Music online. Good for music fans; good for creators?

Online services like streaming can offer much to both creators and music fans – if users appreciate the importance of using legal sites. Koda – alongside all author societies – welcomes legitimate music sites, and fights against illegal sites that deprive creators of fair payment.

Understanding changes in the way people experience music  helps  author societies monitor and adapt to the needs of both rights holders (creators) and users (music lovers) to make sure their work and function remains invaluable to their members –  and to the European single market as a whole.

Koda, the Danish author society, rigorously tracks how Danes’ listening habits are changing. The society’s latest survey, conducted in January 2012, demonstrates how the digital market-place is growing in Denmark. And that’s something that Koda welcomes.

Music online – more choice for fans 

Music streaming – a relatively niche pastime two years ago is now very much in the mainstream, with nearly a quarter of Danish people listening to songs off the Internet every day. As a result, the number of people actually buying music (a CD, for example) has plummeted – access is now more important than ownership, where music is concerned.


A fair deal for creators?

Providing access to an ever-wider range of music for an increasing number of people is a big priority for author societies, and we’re pleased that streaming has bought music closer to fans. Music lovers report that streaming enables them to discover new music and sounds and – crucially – listen to less music illegally.

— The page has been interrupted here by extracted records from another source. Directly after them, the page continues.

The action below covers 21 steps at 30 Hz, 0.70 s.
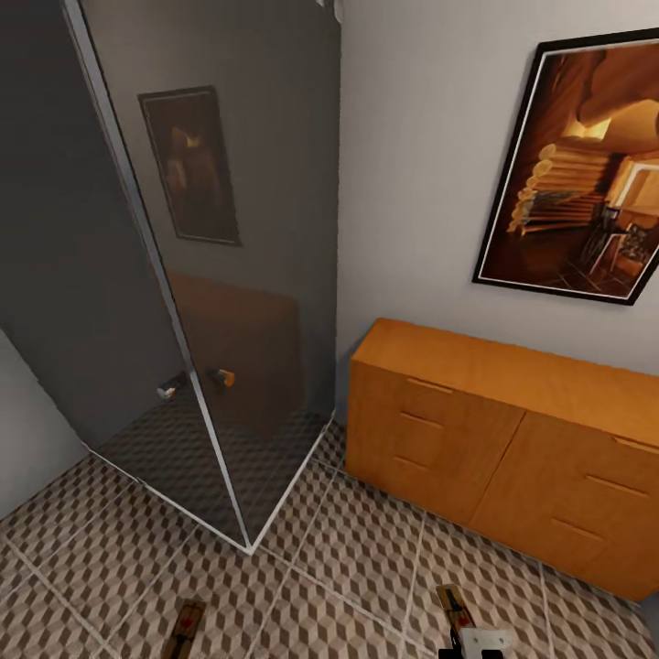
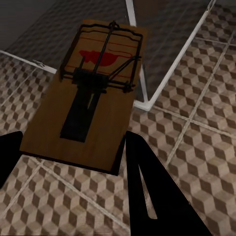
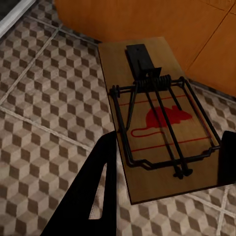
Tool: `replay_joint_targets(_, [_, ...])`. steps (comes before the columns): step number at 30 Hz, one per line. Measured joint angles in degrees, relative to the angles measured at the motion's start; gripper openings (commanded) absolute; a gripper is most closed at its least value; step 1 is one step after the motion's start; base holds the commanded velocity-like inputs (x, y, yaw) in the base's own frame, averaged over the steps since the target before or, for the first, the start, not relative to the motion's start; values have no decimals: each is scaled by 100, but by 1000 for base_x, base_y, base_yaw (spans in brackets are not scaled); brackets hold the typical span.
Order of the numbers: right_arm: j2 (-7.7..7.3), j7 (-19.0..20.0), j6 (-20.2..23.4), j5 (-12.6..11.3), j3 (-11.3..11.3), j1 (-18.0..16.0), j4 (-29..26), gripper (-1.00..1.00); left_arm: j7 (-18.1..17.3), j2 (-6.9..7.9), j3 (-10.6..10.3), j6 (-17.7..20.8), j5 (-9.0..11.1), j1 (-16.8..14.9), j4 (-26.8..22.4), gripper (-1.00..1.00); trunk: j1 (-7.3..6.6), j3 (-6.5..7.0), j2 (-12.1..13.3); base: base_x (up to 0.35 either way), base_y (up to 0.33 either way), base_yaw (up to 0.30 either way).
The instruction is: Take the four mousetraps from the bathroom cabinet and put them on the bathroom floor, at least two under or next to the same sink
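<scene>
A brown wooden mousetrap [image 2: 91,103] with dark wire and a red mouse print sits between my left gripper's [image 2: 73,147] black fingers, held above the cube-patterned bathroom floor [image 2: 196,113]. That mousetrap [image 1: 188,627] also shows at the head view's bottom edge. My right gripper [image 3: 169,147] is shut on a second mousetrap [image 3: 162,123], seen again as the mousetrap [image 1: 453,604] near the orange-brown cabinet [image 1: 513,430]. The cabinet's fronts look closed. The sink is out of view.
A dark glass-walled shower [image 1: 210,275] with a white frame stands at the left, its corner [image 1: 247,545] jutting toward me. A framed picture [image 1: 586,165] hangs above the cabinet. Tiled floor [image 1: 366,549] runs between shower and cabinet.
</scene>
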Motion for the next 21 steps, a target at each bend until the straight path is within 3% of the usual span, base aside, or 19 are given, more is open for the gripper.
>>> replay_joint_targets(21, [0, 0, 0, 0, 0, 0, 0, -100, 0, 0, 0, 2, -2, 0, 5, -100, 0, 0, 0, 0, 0, 286])
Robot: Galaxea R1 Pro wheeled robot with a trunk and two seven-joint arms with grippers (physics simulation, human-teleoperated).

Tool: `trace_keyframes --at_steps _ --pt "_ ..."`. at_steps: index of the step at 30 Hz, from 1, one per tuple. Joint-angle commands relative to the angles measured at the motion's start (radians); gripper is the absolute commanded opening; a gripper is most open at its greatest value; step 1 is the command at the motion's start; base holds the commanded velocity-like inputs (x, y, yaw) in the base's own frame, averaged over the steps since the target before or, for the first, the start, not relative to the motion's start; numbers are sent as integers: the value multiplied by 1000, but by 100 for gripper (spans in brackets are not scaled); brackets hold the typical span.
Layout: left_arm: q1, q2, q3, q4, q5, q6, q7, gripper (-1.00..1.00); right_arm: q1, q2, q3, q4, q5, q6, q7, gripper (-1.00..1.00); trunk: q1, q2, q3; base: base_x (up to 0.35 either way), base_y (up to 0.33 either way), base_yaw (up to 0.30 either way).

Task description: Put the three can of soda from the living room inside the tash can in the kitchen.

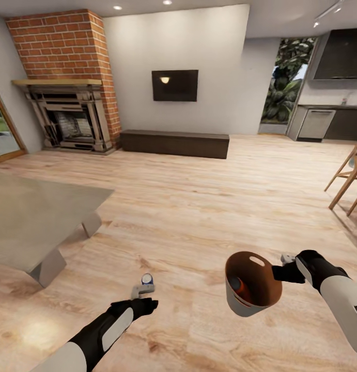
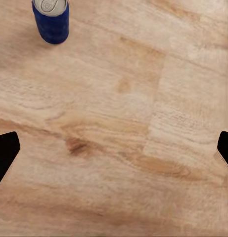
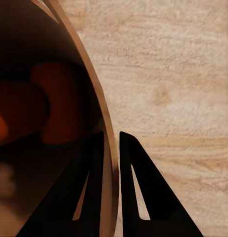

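Over pale wood-grain floor, right claw pinches the glossy bin's thin rim; left claw gapes empty.

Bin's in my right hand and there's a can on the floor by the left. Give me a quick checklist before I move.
1. Right hand clamped on the bin wall, one finger inside, one outside: ok.
2. Bin holds orange cans: ok for some; all three, cannot tell.
3. Bin upright: not ok, it tips toward the camera.
4. Left hand open over the floor: ok.
5. Blue can on the floor upright, ahead of the left hand, not between its fingers: ok.
6. Blue can a task can: not ok, the task's are orange.
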Motion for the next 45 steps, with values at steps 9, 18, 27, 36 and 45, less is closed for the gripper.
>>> trace_keyframes --at_steps 9,18,27,36,45 --pt "0 0 0 0 0 0 -1 100 -1 0 -12 -1 -25 4 22 -100 0 0 0 324 165 -285" --pt "0 -1 1 0 -2 0 -1 100 -1 0 -12 -1 -26 4 24 -100 0 0 0 289 213 -285" --pt "0 -1 1 -1 -2 0 0 100 -1 0 -12 -1 -26 4 24 -100 0 0 0 200 212 -285" --pt "0 -3 0 -4 -1 0 -1 100 -1 0 -12 -1 -27 5 24 -100 0 0 0 13 35 -285" --pt "0 -4 0 -2 1 1 -1 100 -1 0 -12 -1 -27 5 24 -100 0 0 0 16 165 -272"
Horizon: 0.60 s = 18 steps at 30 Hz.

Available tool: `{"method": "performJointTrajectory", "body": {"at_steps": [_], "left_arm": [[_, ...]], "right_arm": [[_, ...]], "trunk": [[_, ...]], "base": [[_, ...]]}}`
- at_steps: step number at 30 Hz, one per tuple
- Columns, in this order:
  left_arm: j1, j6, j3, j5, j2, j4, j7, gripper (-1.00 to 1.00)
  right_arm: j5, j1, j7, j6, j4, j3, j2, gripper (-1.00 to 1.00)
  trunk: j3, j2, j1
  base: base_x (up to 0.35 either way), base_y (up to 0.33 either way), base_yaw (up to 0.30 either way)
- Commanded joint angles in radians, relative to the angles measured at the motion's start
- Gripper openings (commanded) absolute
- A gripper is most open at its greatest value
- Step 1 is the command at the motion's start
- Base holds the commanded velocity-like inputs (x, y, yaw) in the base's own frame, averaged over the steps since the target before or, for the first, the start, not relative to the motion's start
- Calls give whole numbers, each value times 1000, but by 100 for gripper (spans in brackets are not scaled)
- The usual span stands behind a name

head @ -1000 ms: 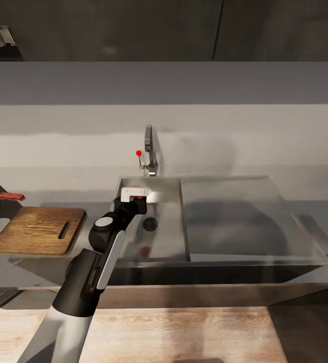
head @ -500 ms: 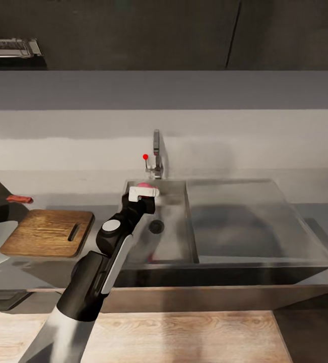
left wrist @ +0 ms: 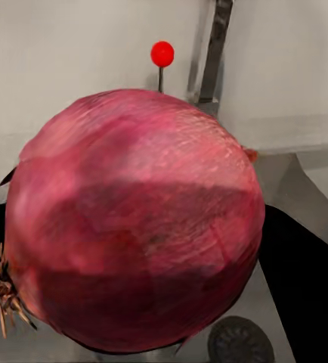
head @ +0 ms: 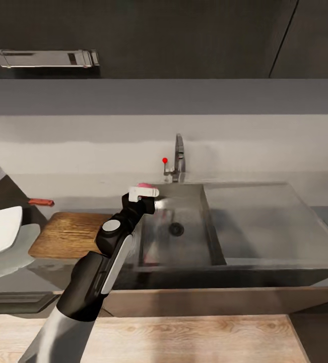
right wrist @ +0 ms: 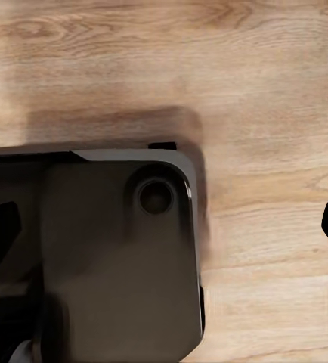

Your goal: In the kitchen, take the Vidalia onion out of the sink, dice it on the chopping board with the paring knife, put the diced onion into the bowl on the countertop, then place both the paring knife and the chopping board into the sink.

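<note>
The Vidalia onion (left wrist: 134,227) is a pinkish-red bulb held between the dark fingers (left wrist: 304,280) of my left gripper (head: 144,193). In the head view its pink top (head: 144,185) peeks over the gripper, above the left rim of the sink (head: 194,244). The brown chopping board (head: 70,233) lies on the countertop (head: 83,204) just left of the sink. Behind the board lies the paring knife (head: 42,202) with its red handle. The white bowl (head: 0,236) sits at the far left. My right gripper (right wrist: 164,231) hangs over the wooden floor with its fingers wide apart.
The chrome faucet (head: 179,157) and its tiny red knob (head: 165,161) stand behind the basin, whose dark drain (head: 176,229) is bare. The flat drainboard wing (head: 264,222) stretches right. The robot's dark base (right wrist: 96,257) lies under the right gripper. Dark cabinets hang above.
The head camera has panned left, shifting the whole scene right. My left gripper has carried the onion up out of the basin and leftward to the sink's left rim.
</note>
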Motion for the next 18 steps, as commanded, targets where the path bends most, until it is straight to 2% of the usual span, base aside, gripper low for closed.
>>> {"method": "performJointTrajectory", "body": {"at_steps": [1,18], "left_arm": [[-1,4,-1,10,1,-1,9,-100],[-1,4,-3,10,2,0,9,-100]], "right_arm": [[4,0,7,-3,-1,-9,1,100],[4,0,7,-3,-1,-9,2,100]], "trunk": [[0,-2,1],[26,-2,1]], "base": [[0,288,0],[0,277,0]]}}
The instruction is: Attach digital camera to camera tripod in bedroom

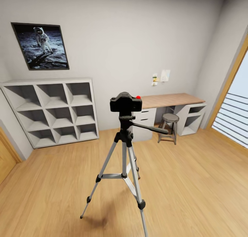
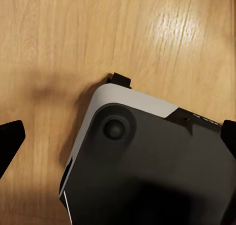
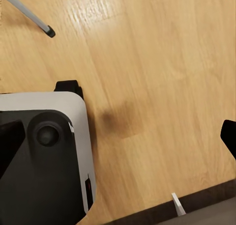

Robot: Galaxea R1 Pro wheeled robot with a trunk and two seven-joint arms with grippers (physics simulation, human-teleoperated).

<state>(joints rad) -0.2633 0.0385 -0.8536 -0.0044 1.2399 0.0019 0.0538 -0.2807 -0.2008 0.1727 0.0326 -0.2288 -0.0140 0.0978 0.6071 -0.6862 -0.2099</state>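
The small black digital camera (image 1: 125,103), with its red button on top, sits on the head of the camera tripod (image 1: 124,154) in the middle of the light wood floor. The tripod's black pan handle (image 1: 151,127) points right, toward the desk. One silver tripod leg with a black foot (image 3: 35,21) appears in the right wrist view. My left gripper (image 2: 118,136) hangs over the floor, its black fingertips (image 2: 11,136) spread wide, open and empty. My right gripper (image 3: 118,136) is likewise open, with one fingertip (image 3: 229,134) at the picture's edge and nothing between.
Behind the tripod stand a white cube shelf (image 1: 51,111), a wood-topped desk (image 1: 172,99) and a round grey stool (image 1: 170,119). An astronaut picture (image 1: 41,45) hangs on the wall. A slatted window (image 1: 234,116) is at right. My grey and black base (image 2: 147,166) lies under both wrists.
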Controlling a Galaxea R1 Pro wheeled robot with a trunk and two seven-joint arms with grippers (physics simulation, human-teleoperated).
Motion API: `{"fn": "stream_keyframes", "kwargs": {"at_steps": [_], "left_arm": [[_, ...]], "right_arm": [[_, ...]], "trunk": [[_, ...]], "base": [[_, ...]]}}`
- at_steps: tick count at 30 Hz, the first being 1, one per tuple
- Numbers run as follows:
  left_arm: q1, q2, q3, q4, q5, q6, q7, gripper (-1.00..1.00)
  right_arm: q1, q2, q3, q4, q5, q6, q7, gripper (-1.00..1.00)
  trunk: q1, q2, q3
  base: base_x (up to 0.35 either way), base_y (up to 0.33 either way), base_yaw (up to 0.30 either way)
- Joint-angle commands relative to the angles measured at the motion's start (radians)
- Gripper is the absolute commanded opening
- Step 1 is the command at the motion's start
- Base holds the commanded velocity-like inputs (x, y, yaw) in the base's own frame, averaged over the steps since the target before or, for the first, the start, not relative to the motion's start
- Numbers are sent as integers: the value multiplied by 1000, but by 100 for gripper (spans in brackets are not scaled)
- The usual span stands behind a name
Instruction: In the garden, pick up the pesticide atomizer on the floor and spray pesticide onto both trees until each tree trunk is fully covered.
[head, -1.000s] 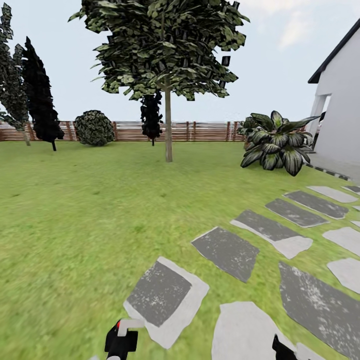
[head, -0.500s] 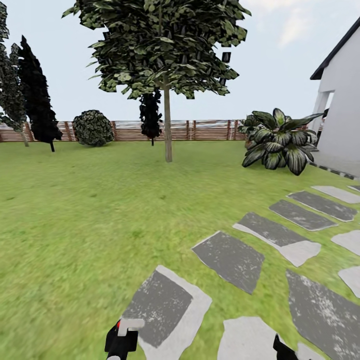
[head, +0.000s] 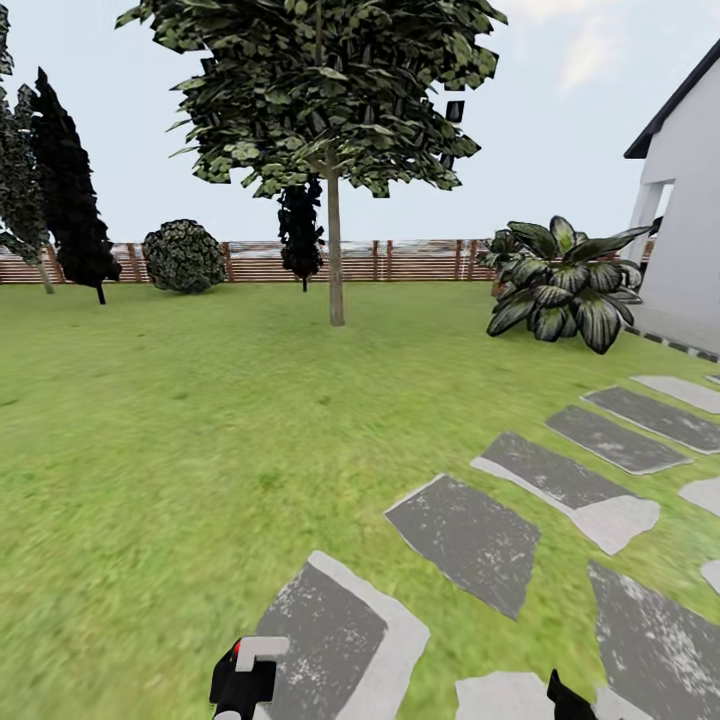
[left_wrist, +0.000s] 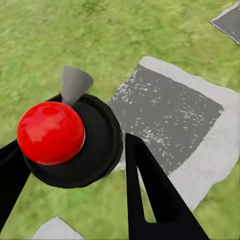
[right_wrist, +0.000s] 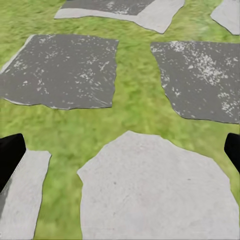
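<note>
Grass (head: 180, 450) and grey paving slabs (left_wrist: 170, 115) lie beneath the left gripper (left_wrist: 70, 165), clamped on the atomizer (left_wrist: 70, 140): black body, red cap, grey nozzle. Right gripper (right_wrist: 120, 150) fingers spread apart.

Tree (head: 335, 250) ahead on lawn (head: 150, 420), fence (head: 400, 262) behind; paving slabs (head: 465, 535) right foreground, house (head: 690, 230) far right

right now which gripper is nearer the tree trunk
Left. The left gripper sits almost straight below the distant tree trunk; the right gripper is well off to its right.
</note>
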Motion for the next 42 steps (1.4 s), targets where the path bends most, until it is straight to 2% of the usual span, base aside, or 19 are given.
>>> {"fn": "stream_keyframes", "kwargs": {"at_steps": [1,28,42], "left_arm": [[-1,1,-8,1,5,-3,8,-100],[0,1,-7,3,5,-3,8,-100],[0,1,-8,2,5,-3,8,-100]], "right_arm": [[-1,0,2,1,-10,-5,1,100],[-1,-2,4,0,-8,-2,5,100],[-1,0,5,0,-7,-2,4,100]], "trunk": [[1,-2,-2],[1,-2,-2],[1,-2,-10]], "base": [[340,0,0],[340,0,0],[340,0,0]]}}
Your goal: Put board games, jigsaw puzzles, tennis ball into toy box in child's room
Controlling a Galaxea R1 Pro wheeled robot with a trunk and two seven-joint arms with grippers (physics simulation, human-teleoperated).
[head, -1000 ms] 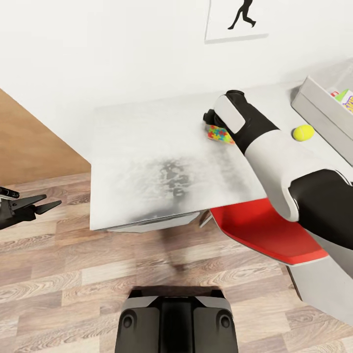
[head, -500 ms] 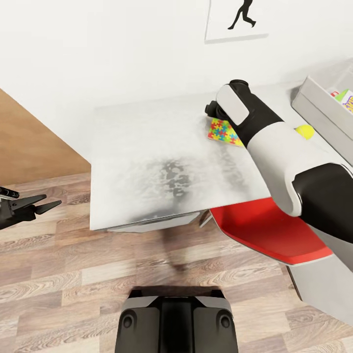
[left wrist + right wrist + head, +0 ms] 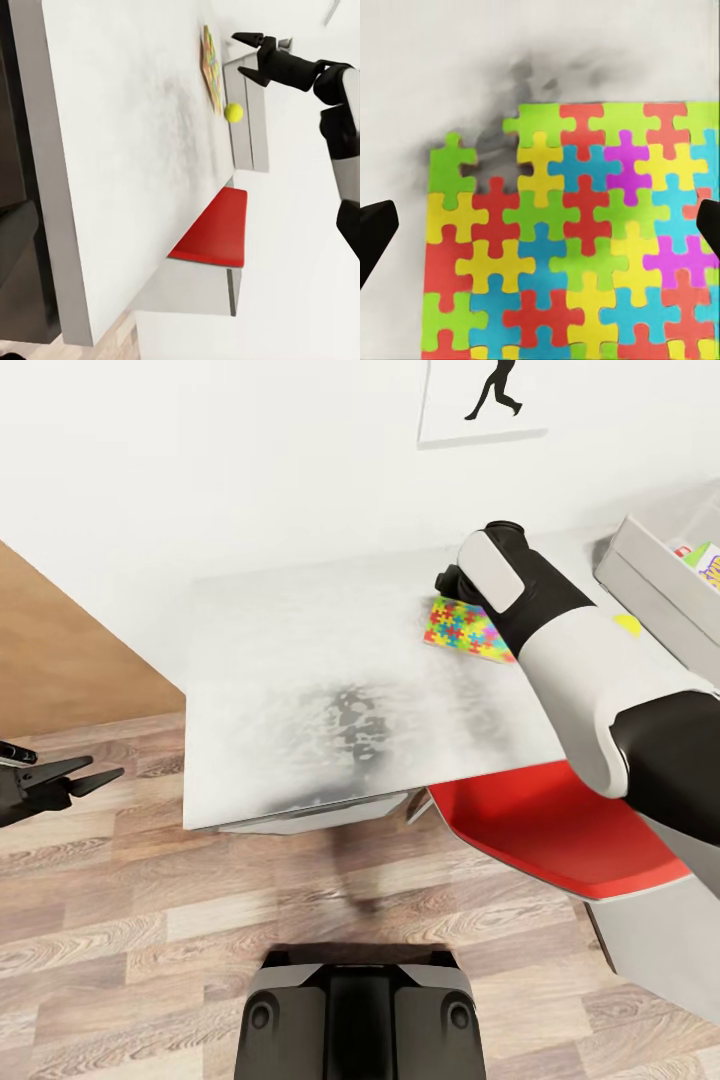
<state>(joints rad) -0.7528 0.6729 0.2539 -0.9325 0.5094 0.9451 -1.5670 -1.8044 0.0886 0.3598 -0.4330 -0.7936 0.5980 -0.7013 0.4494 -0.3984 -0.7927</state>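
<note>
Right wrist view has my right claw [image 3: 540,225] spread wide, empty, over the jigsaw puzzle [image 3: 577,240] lying flat near the table's [image 3: 300,660] back edge: thin, probably light, best pinched by an edge.

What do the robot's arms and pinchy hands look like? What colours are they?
The right arm is chunky and rounded, with smooth white shells and black parts at the joints. The left gripper is black with two thin pointed fingers. The right gripper is black too, with pointed fingertips.
</note>
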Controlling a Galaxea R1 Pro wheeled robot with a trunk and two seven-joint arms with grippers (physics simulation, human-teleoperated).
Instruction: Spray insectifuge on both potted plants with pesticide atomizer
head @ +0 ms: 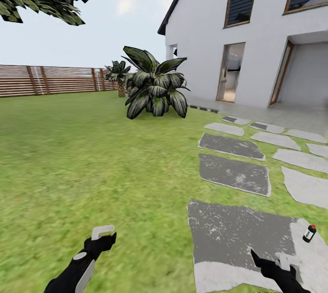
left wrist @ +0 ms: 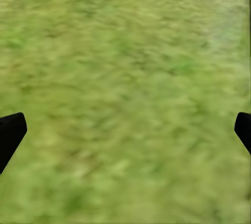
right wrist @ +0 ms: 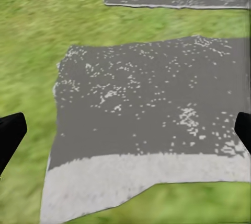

But that’s not the case for everyone.  A worrying trend that emerged from the study is that – although many people are delighted to be able to access music for free – they are often less concerned about, or are unaware of, whether the site they are using is legal. Yet illegal sites do not pay for the rights to use music, undercutting the musicians (composers, lyrists) who feature on their service.

Koda is taking action against a leading perpetrator, Grooveshark, showing it’s serious about defending its members’ rights.

Author societies everywhere join hands with musicians to convince music fans, especially young people, that sticking to legal sites means the musicians they love and respect get a fair deal.